Exercise details> Restate word for word the lines below that run from the one holding "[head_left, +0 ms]" through the one holding "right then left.", inclusive. Pictures don't belong in the copy.

Dataset entries>
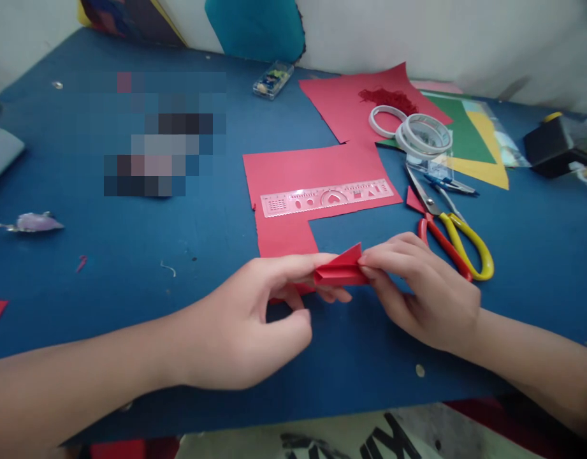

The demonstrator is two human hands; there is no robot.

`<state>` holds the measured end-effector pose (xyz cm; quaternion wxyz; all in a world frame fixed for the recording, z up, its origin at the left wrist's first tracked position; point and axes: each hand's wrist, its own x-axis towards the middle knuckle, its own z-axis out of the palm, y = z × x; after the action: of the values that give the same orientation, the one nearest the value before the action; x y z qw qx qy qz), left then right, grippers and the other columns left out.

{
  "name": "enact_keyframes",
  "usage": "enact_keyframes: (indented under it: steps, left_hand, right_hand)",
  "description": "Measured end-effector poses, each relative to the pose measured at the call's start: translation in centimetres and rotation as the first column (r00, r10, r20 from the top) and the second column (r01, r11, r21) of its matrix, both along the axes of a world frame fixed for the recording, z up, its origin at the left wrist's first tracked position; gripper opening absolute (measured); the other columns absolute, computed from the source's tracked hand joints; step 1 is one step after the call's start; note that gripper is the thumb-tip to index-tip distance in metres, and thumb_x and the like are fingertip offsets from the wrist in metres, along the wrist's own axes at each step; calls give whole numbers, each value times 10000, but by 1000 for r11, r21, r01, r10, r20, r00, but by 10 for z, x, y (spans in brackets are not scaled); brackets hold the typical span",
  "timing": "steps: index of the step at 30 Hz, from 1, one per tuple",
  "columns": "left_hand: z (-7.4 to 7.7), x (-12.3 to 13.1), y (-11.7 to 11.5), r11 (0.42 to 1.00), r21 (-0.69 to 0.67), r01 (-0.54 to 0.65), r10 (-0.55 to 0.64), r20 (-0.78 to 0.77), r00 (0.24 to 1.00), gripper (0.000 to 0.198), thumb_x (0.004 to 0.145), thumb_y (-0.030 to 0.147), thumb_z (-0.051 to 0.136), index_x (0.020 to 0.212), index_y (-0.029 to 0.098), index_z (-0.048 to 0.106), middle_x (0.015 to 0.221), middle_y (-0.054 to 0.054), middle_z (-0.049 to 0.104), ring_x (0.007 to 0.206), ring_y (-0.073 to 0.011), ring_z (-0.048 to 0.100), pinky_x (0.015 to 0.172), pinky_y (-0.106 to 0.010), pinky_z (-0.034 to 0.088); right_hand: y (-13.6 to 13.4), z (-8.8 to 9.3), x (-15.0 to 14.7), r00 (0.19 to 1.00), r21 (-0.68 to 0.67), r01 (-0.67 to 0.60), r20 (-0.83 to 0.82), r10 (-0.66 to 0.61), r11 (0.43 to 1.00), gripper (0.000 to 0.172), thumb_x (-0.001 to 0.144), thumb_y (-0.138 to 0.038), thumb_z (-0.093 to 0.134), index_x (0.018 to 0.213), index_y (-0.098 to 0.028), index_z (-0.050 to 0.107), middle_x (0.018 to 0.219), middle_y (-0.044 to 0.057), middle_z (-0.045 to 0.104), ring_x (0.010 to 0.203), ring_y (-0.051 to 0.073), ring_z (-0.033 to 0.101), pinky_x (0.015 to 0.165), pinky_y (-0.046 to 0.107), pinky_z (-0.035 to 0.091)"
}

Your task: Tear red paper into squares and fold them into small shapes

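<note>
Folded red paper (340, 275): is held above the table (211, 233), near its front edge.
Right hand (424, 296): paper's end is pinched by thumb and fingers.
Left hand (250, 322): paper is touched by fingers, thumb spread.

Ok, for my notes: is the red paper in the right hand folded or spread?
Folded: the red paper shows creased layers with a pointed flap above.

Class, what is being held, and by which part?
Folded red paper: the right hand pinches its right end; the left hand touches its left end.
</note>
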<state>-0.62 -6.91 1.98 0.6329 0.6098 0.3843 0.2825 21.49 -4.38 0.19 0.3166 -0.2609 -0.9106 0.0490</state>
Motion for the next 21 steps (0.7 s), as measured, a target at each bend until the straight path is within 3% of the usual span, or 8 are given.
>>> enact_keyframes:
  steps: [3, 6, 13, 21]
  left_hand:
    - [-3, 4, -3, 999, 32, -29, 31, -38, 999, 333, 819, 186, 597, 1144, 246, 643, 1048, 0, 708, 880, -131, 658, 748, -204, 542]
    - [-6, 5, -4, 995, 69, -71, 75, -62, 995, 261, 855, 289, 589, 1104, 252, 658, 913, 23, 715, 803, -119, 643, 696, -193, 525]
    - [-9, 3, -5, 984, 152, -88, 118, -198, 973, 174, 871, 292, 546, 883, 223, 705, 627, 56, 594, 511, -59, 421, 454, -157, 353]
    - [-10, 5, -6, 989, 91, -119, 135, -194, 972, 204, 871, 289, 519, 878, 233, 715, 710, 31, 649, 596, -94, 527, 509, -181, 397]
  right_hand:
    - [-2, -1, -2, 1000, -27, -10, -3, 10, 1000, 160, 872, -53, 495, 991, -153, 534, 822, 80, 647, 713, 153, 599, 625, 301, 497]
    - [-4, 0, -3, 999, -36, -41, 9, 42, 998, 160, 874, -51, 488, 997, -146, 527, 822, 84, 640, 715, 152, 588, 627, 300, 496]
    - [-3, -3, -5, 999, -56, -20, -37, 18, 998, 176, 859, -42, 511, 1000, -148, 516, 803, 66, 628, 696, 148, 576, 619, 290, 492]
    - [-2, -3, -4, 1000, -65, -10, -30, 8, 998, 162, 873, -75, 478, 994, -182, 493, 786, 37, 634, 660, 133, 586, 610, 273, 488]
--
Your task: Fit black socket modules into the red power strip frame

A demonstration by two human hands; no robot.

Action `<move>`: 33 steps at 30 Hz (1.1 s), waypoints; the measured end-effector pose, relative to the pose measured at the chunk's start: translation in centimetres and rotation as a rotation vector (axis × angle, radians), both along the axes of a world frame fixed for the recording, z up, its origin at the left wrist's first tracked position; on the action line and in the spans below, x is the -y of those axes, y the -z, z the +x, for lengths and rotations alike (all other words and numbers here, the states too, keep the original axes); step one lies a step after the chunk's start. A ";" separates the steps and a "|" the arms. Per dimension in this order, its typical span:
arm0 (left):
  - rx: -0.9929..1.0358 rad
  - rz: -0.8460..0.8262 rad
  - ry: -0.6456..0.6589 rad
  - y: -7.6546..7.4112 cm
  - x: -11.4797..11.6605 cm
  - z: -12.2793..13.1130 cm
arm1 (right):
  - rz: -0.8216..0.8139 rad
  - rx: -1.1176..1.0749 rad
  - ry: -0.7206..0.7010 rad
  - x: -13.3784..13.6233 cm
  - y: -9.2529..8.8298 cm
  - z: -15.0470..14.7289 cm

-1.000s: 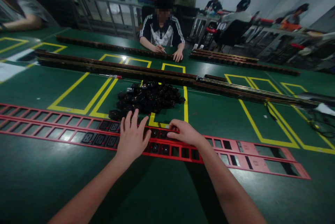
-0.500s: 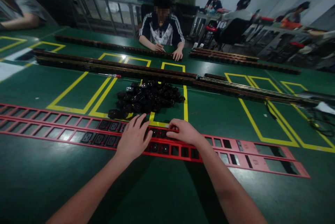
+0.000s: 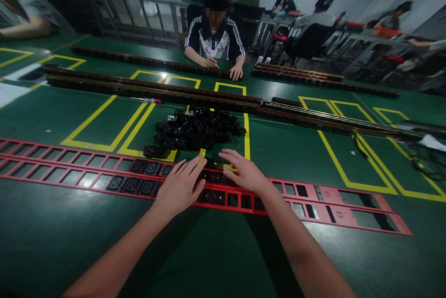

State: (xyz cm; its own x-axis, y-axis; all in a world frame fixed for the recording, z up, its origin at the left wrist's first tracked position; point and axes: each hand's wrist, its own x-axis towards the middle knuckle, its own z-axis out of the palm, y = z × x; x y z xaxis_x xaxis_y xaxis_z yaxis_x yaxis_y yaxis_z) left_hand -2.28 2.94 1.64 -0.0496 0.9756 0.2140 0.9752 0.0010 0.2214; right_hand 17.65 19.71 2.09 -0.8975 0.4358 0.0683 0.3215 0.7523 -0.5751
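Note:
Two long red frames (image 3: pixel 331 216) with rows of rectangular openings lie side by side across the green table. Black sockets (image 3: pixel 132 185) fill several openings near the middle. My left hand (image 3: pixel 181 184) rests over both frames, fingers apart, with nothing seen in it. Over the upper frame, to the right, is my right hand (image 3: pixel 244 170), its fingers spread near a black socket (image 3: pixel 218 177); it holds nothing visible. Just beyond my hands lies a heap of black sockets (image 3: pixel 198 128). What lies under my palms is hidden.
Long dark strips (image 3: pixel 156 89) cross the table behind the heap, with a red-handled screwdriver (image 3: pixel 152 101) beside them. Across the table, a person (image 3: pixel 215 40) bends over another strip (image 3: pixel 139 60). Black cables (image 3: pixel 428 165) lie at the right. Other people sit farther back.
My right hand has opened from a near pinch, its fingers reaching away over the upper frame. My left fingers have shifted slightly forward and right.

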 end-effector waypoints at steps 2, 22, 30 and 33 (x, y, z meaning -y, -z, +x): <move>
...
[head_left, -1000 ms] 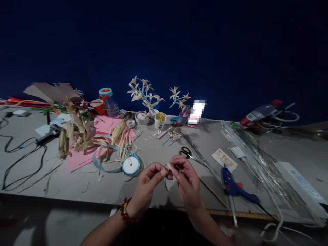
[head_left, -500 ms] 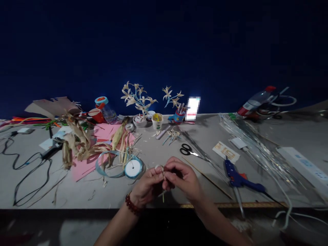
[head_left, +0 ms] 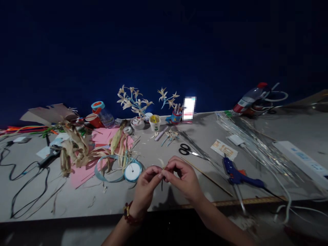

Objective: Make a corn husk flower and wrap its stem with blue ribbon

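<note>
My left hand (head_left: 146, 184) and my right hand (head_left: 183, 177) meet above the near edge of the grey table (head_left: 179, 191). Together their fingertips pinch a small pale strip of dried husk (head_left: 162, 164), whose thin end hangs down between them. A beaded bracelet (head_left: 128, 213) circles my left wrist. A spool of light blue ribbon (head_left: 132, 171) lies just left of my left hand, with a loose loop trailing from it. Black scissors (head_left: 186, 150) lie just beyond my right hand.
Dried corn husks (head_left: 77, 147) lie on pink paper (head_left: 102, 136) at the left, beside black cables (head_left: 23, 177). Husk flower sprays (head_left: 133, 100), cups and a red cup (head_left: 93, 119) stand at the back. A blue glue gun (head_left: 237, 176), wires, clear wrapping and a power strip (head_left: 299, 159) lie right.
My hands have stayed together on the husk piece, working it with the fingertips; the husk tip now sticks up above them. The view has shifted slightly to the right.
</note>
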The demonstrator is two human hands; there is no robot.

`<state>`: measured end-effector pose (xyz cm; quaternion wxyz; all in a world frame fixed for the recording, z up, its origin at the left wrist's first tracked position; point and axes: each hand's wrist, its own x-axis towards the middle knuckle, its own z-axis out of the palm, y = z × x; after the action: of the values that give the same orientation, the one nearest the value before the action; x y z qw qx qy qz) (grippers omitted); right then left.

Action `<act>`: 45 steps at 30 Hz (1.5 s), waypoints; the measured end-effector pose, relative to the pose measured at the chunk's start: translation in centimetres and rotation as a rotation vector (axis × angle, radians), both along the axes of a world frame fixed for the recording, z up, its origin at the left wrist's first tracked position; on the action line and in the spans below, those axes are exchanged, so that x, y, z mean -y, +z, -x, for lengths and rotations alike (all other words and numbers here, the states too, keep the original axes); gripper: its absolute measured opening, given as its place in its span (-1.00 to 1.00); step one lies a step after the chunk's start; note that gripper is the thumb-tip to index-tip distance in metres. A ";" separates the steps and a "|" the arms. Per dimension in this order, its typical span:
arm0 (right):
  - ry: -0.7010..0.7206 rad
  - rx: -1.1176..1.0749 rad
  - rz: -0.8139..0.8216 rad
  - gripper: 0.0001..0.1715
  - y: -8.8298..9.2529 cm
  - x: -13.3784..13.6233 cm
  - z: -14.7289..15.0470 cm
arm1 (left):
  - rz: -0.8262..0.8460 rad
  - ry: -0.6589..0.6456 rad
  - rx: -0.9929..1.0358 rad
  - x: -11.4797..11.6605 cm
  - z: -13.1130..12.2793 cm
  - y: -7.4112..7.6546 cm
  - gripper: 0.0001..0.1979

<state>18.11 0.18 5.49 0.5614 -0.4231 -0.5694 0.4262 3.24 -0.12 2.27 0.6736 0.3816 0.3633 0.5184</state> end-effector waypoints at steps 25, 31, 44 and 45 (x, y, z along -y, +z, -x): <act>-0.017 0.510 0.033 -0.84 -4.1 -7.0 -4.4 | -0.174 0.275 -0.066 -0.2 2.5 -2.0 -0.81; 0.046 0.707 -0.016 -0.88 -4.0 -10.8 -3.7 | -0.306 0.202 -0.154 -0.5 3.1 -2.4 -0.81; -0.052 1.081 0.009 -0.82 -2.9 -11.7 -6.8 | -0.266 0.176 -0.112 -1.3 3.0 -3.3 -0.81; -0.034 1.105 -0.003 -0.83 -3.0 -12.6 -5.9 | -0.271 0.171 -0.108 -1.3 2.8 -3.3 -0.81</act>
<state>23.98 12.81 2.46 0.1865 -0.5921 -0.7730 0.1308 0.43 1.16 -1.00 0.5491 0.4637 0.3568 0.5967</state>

Solution to the problem>
[head_left, +0 ms] 

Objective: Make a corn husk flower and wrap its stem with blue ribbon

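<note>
My left hand (head_left: 146, 184) and my right hand (head_left: 183, 177) meet above the near edge of the grey table (head_left: 179, 191). Together their fingertips pinch a small pale strip of dried husk (head_left: 162, 164), whose thin end hangs down between them. A beaded bracelet (head_left: 128, 213) circles my left wrist. A spool of light blue ribbon (head_left: 132, 171) lies just left of my left hand, with a loose loop trailing from it. Black scissors (head_left: 186, 150) lie just beyond my right hand.
Dried corn husks (head_left: 77, 147) lie on pink paper (head_left: 102, 136) at the left, beside black cables (head_left: 23, 177). Husk flower sprays (head_left: 133, 100), cups and a red cup (head_left: 93, 119) stand at the back. A blue glue gun (head_left: 237, 176), wires, clear wrapping and a power strip (head_left: 299, 159) lie right.
My hands have stayed together on the husk piece, working it with the fingertips; the husk tip now sticks up above them. The view has shifted slightly to the right.
</note>
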The demonstrator is two human hands; there is no robot.

`<state>`: measured end-effector pose (xyz cm; quaternion wxyz; all in a world frame fixed for the recording, z up, its origin at the left wrist's first tracked position; point and axes: each hand's wrist, its own x-axis towards the middle knuckle, its own z-axis out of the palm, y = z × x; after the action: of the values that give the same orientation, the one nearest the value before the action; x y z qw qx qy qz) (grippers omitted); right then left.

Nothing else is part of this answer.